» **What is expected**
The lines below starting at the line containing "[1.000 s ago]" and ending at the line containing "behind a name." are to be repeated exactly, with both ends kept and nothing else added.

*** Opening of Records shown ***

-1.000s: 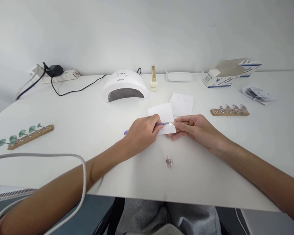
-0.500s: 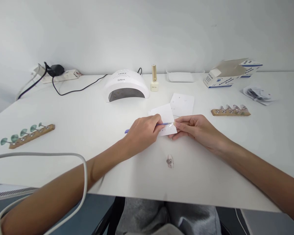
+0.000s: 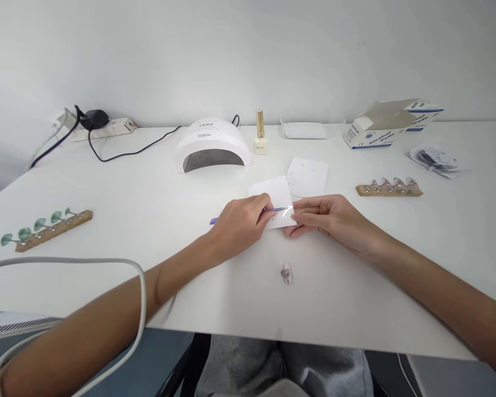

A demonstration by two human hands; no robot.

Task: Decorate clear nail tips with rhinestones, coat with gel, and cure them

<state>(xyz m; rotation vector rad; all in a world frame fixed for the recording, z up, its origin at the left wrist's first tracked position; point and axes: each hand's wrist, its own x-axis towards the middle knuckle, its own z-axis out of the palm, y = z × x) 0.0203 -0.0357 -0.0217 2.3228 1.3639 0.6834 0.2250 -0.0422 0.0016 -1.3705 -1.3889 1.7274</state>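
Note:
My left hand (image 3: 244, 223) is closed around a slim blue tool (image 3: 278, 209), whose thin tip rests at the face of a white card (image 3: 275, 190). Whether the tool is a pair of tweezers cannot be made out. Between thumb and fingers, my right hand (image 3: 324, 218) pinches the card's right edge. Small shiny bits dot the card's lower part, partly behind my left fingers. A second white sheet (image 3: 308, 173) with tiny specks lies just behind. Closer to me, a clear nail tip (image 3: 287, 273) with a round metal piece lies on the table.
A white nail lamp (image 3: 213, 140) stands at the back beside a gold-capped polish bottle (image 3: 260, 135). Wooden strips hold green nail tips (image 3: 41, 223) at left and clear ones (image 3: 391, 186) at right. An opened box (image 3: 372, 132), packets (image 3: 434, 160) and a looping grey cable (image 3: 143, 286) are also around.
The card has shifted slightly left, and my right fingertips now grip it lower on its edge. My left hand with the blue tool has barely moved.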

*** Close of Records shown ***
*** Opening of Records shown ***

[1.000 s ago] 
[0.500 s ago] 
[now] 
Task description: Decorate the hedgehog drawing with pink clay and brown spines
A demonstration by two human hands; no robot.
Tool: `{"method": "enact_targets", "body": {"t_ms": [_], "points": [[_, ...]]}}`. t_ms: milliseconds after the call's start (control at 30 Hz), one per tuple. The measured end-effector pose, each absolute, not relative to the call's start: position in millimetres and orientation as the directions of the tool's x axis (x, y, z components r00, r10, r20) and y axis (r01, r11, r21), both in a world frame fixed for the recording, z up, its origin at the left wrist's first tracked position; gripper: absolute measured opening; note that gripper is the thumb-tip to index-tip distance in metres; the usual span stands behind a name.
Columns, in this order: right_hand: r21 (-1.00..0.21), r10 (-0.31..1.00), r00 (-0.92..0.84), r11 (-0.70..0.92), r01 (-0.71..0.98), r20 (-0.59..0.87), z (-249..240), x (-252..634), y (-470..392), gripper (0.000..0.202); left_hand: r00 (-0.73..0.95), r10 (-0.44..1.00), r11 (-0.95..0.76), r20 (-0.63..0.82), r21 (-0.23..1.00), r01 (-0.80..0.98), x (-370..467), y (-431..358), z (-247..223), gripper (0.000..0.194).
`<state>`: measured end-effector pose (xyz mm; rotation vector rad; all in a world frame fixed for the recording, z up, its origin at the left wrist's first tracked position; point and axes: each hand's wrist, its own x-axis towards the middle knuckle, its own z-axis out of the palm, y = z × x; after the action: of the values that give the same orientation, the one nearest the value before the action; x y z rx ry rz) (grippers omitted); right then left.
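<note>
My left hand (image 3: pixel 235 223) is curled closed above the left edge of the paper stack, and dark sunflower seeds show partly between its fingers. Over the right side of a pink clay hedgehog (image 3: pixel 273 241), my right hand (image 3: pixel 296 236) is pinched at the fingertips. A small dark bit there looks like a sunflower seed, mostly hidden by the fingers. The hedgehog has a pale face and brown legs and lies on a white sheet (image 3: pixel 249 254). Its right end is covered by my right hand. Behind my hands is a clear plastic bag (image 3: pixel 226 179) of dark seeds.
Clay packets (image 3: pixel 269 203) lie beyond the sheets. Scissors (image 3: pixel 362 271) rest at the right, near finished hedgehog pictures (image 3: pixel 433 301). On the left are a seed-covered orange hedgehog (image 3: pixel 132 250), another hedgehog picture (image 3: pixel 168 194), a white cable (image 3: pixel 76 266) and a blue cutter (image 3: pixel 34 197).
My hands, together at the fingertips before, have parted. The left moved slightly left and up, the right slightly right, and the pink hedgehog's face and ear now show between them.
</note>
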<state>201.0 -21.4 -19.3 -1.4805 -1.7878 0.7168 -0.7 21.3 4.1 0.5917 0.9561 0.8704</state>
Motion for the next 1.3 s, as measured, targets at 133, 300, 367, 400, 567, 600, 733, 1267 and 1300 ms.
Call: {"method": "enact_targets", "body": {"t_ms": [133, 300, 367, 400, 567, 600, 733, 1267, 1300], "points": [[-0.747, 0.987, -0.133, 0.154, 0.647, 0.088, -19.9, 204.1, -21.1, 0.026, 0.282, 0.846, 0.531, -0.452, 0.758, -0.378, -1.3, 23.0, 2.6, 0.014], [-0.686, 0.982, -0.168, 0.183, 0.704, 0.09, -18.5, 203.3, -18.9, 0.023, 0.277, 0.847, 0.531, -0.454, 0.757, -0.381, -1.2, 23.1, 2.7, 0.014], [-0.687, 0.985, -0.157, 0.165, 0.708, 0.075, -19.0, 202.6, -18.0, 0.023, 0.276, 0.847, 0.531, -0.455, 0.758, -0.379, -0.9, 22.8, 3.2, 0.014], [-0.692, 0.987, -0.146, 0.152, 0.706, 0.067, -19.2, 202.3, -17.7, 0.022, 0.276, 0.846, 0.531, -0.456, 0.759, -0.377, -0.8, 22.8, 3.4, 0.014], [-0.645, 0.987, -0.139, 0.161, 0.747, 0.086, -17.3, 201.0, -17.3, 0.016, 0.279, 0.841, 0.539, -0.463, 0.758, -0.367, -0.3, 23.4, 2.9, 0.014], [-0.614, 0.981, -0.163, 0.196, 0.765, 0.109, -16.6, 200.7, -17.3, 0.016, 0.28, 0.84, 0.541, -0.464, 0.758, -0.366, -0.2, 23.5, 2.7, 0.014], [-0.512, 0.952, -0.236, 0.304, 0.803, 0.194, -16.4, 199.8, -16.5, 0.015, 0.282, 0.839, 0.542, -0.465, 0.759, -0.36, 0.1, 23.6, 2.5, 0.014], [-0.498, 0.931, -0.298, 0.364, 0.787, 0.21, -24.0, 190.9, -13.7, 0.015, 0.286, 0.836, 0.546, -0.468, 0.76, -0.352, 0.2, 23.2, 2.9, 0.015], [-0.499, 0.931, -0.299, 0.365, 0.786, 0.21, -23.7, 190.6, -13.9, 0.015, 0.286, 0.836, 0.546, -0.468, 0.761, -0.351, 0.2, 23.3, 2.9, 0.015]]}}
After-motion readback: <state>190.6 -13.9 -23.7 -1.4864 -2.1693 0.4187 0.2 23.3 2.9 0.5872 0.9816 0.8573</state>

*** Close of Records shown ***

» **Task result**
[1.000 s ago] 
[0.500 s ago] 
[now] 
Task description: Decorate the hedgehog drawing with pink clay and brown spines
A demonstration by two human hands; no robot.
Tool: `{"method": "enact_targets", "body": {"t_ms": [_], "points": [[_, ...]]}}`. t_ms: milliseconds after the call's start (control at 30 Hz), one per tuple. The measured end-effector pose, each absolute, not relative to the call's start: position in millimetres and orientation as the directions of the tool's x axis (x, y, z components r00, r10, r20) and y axis (r01, r11, r21), both in a world frame fixed for the recording, z up, its origin at the left wrist's first tracked position; gripper: absolute measured opening; note that gripper is the thumb-tip to index-tip distance in metres; the usual span stands behind a name.

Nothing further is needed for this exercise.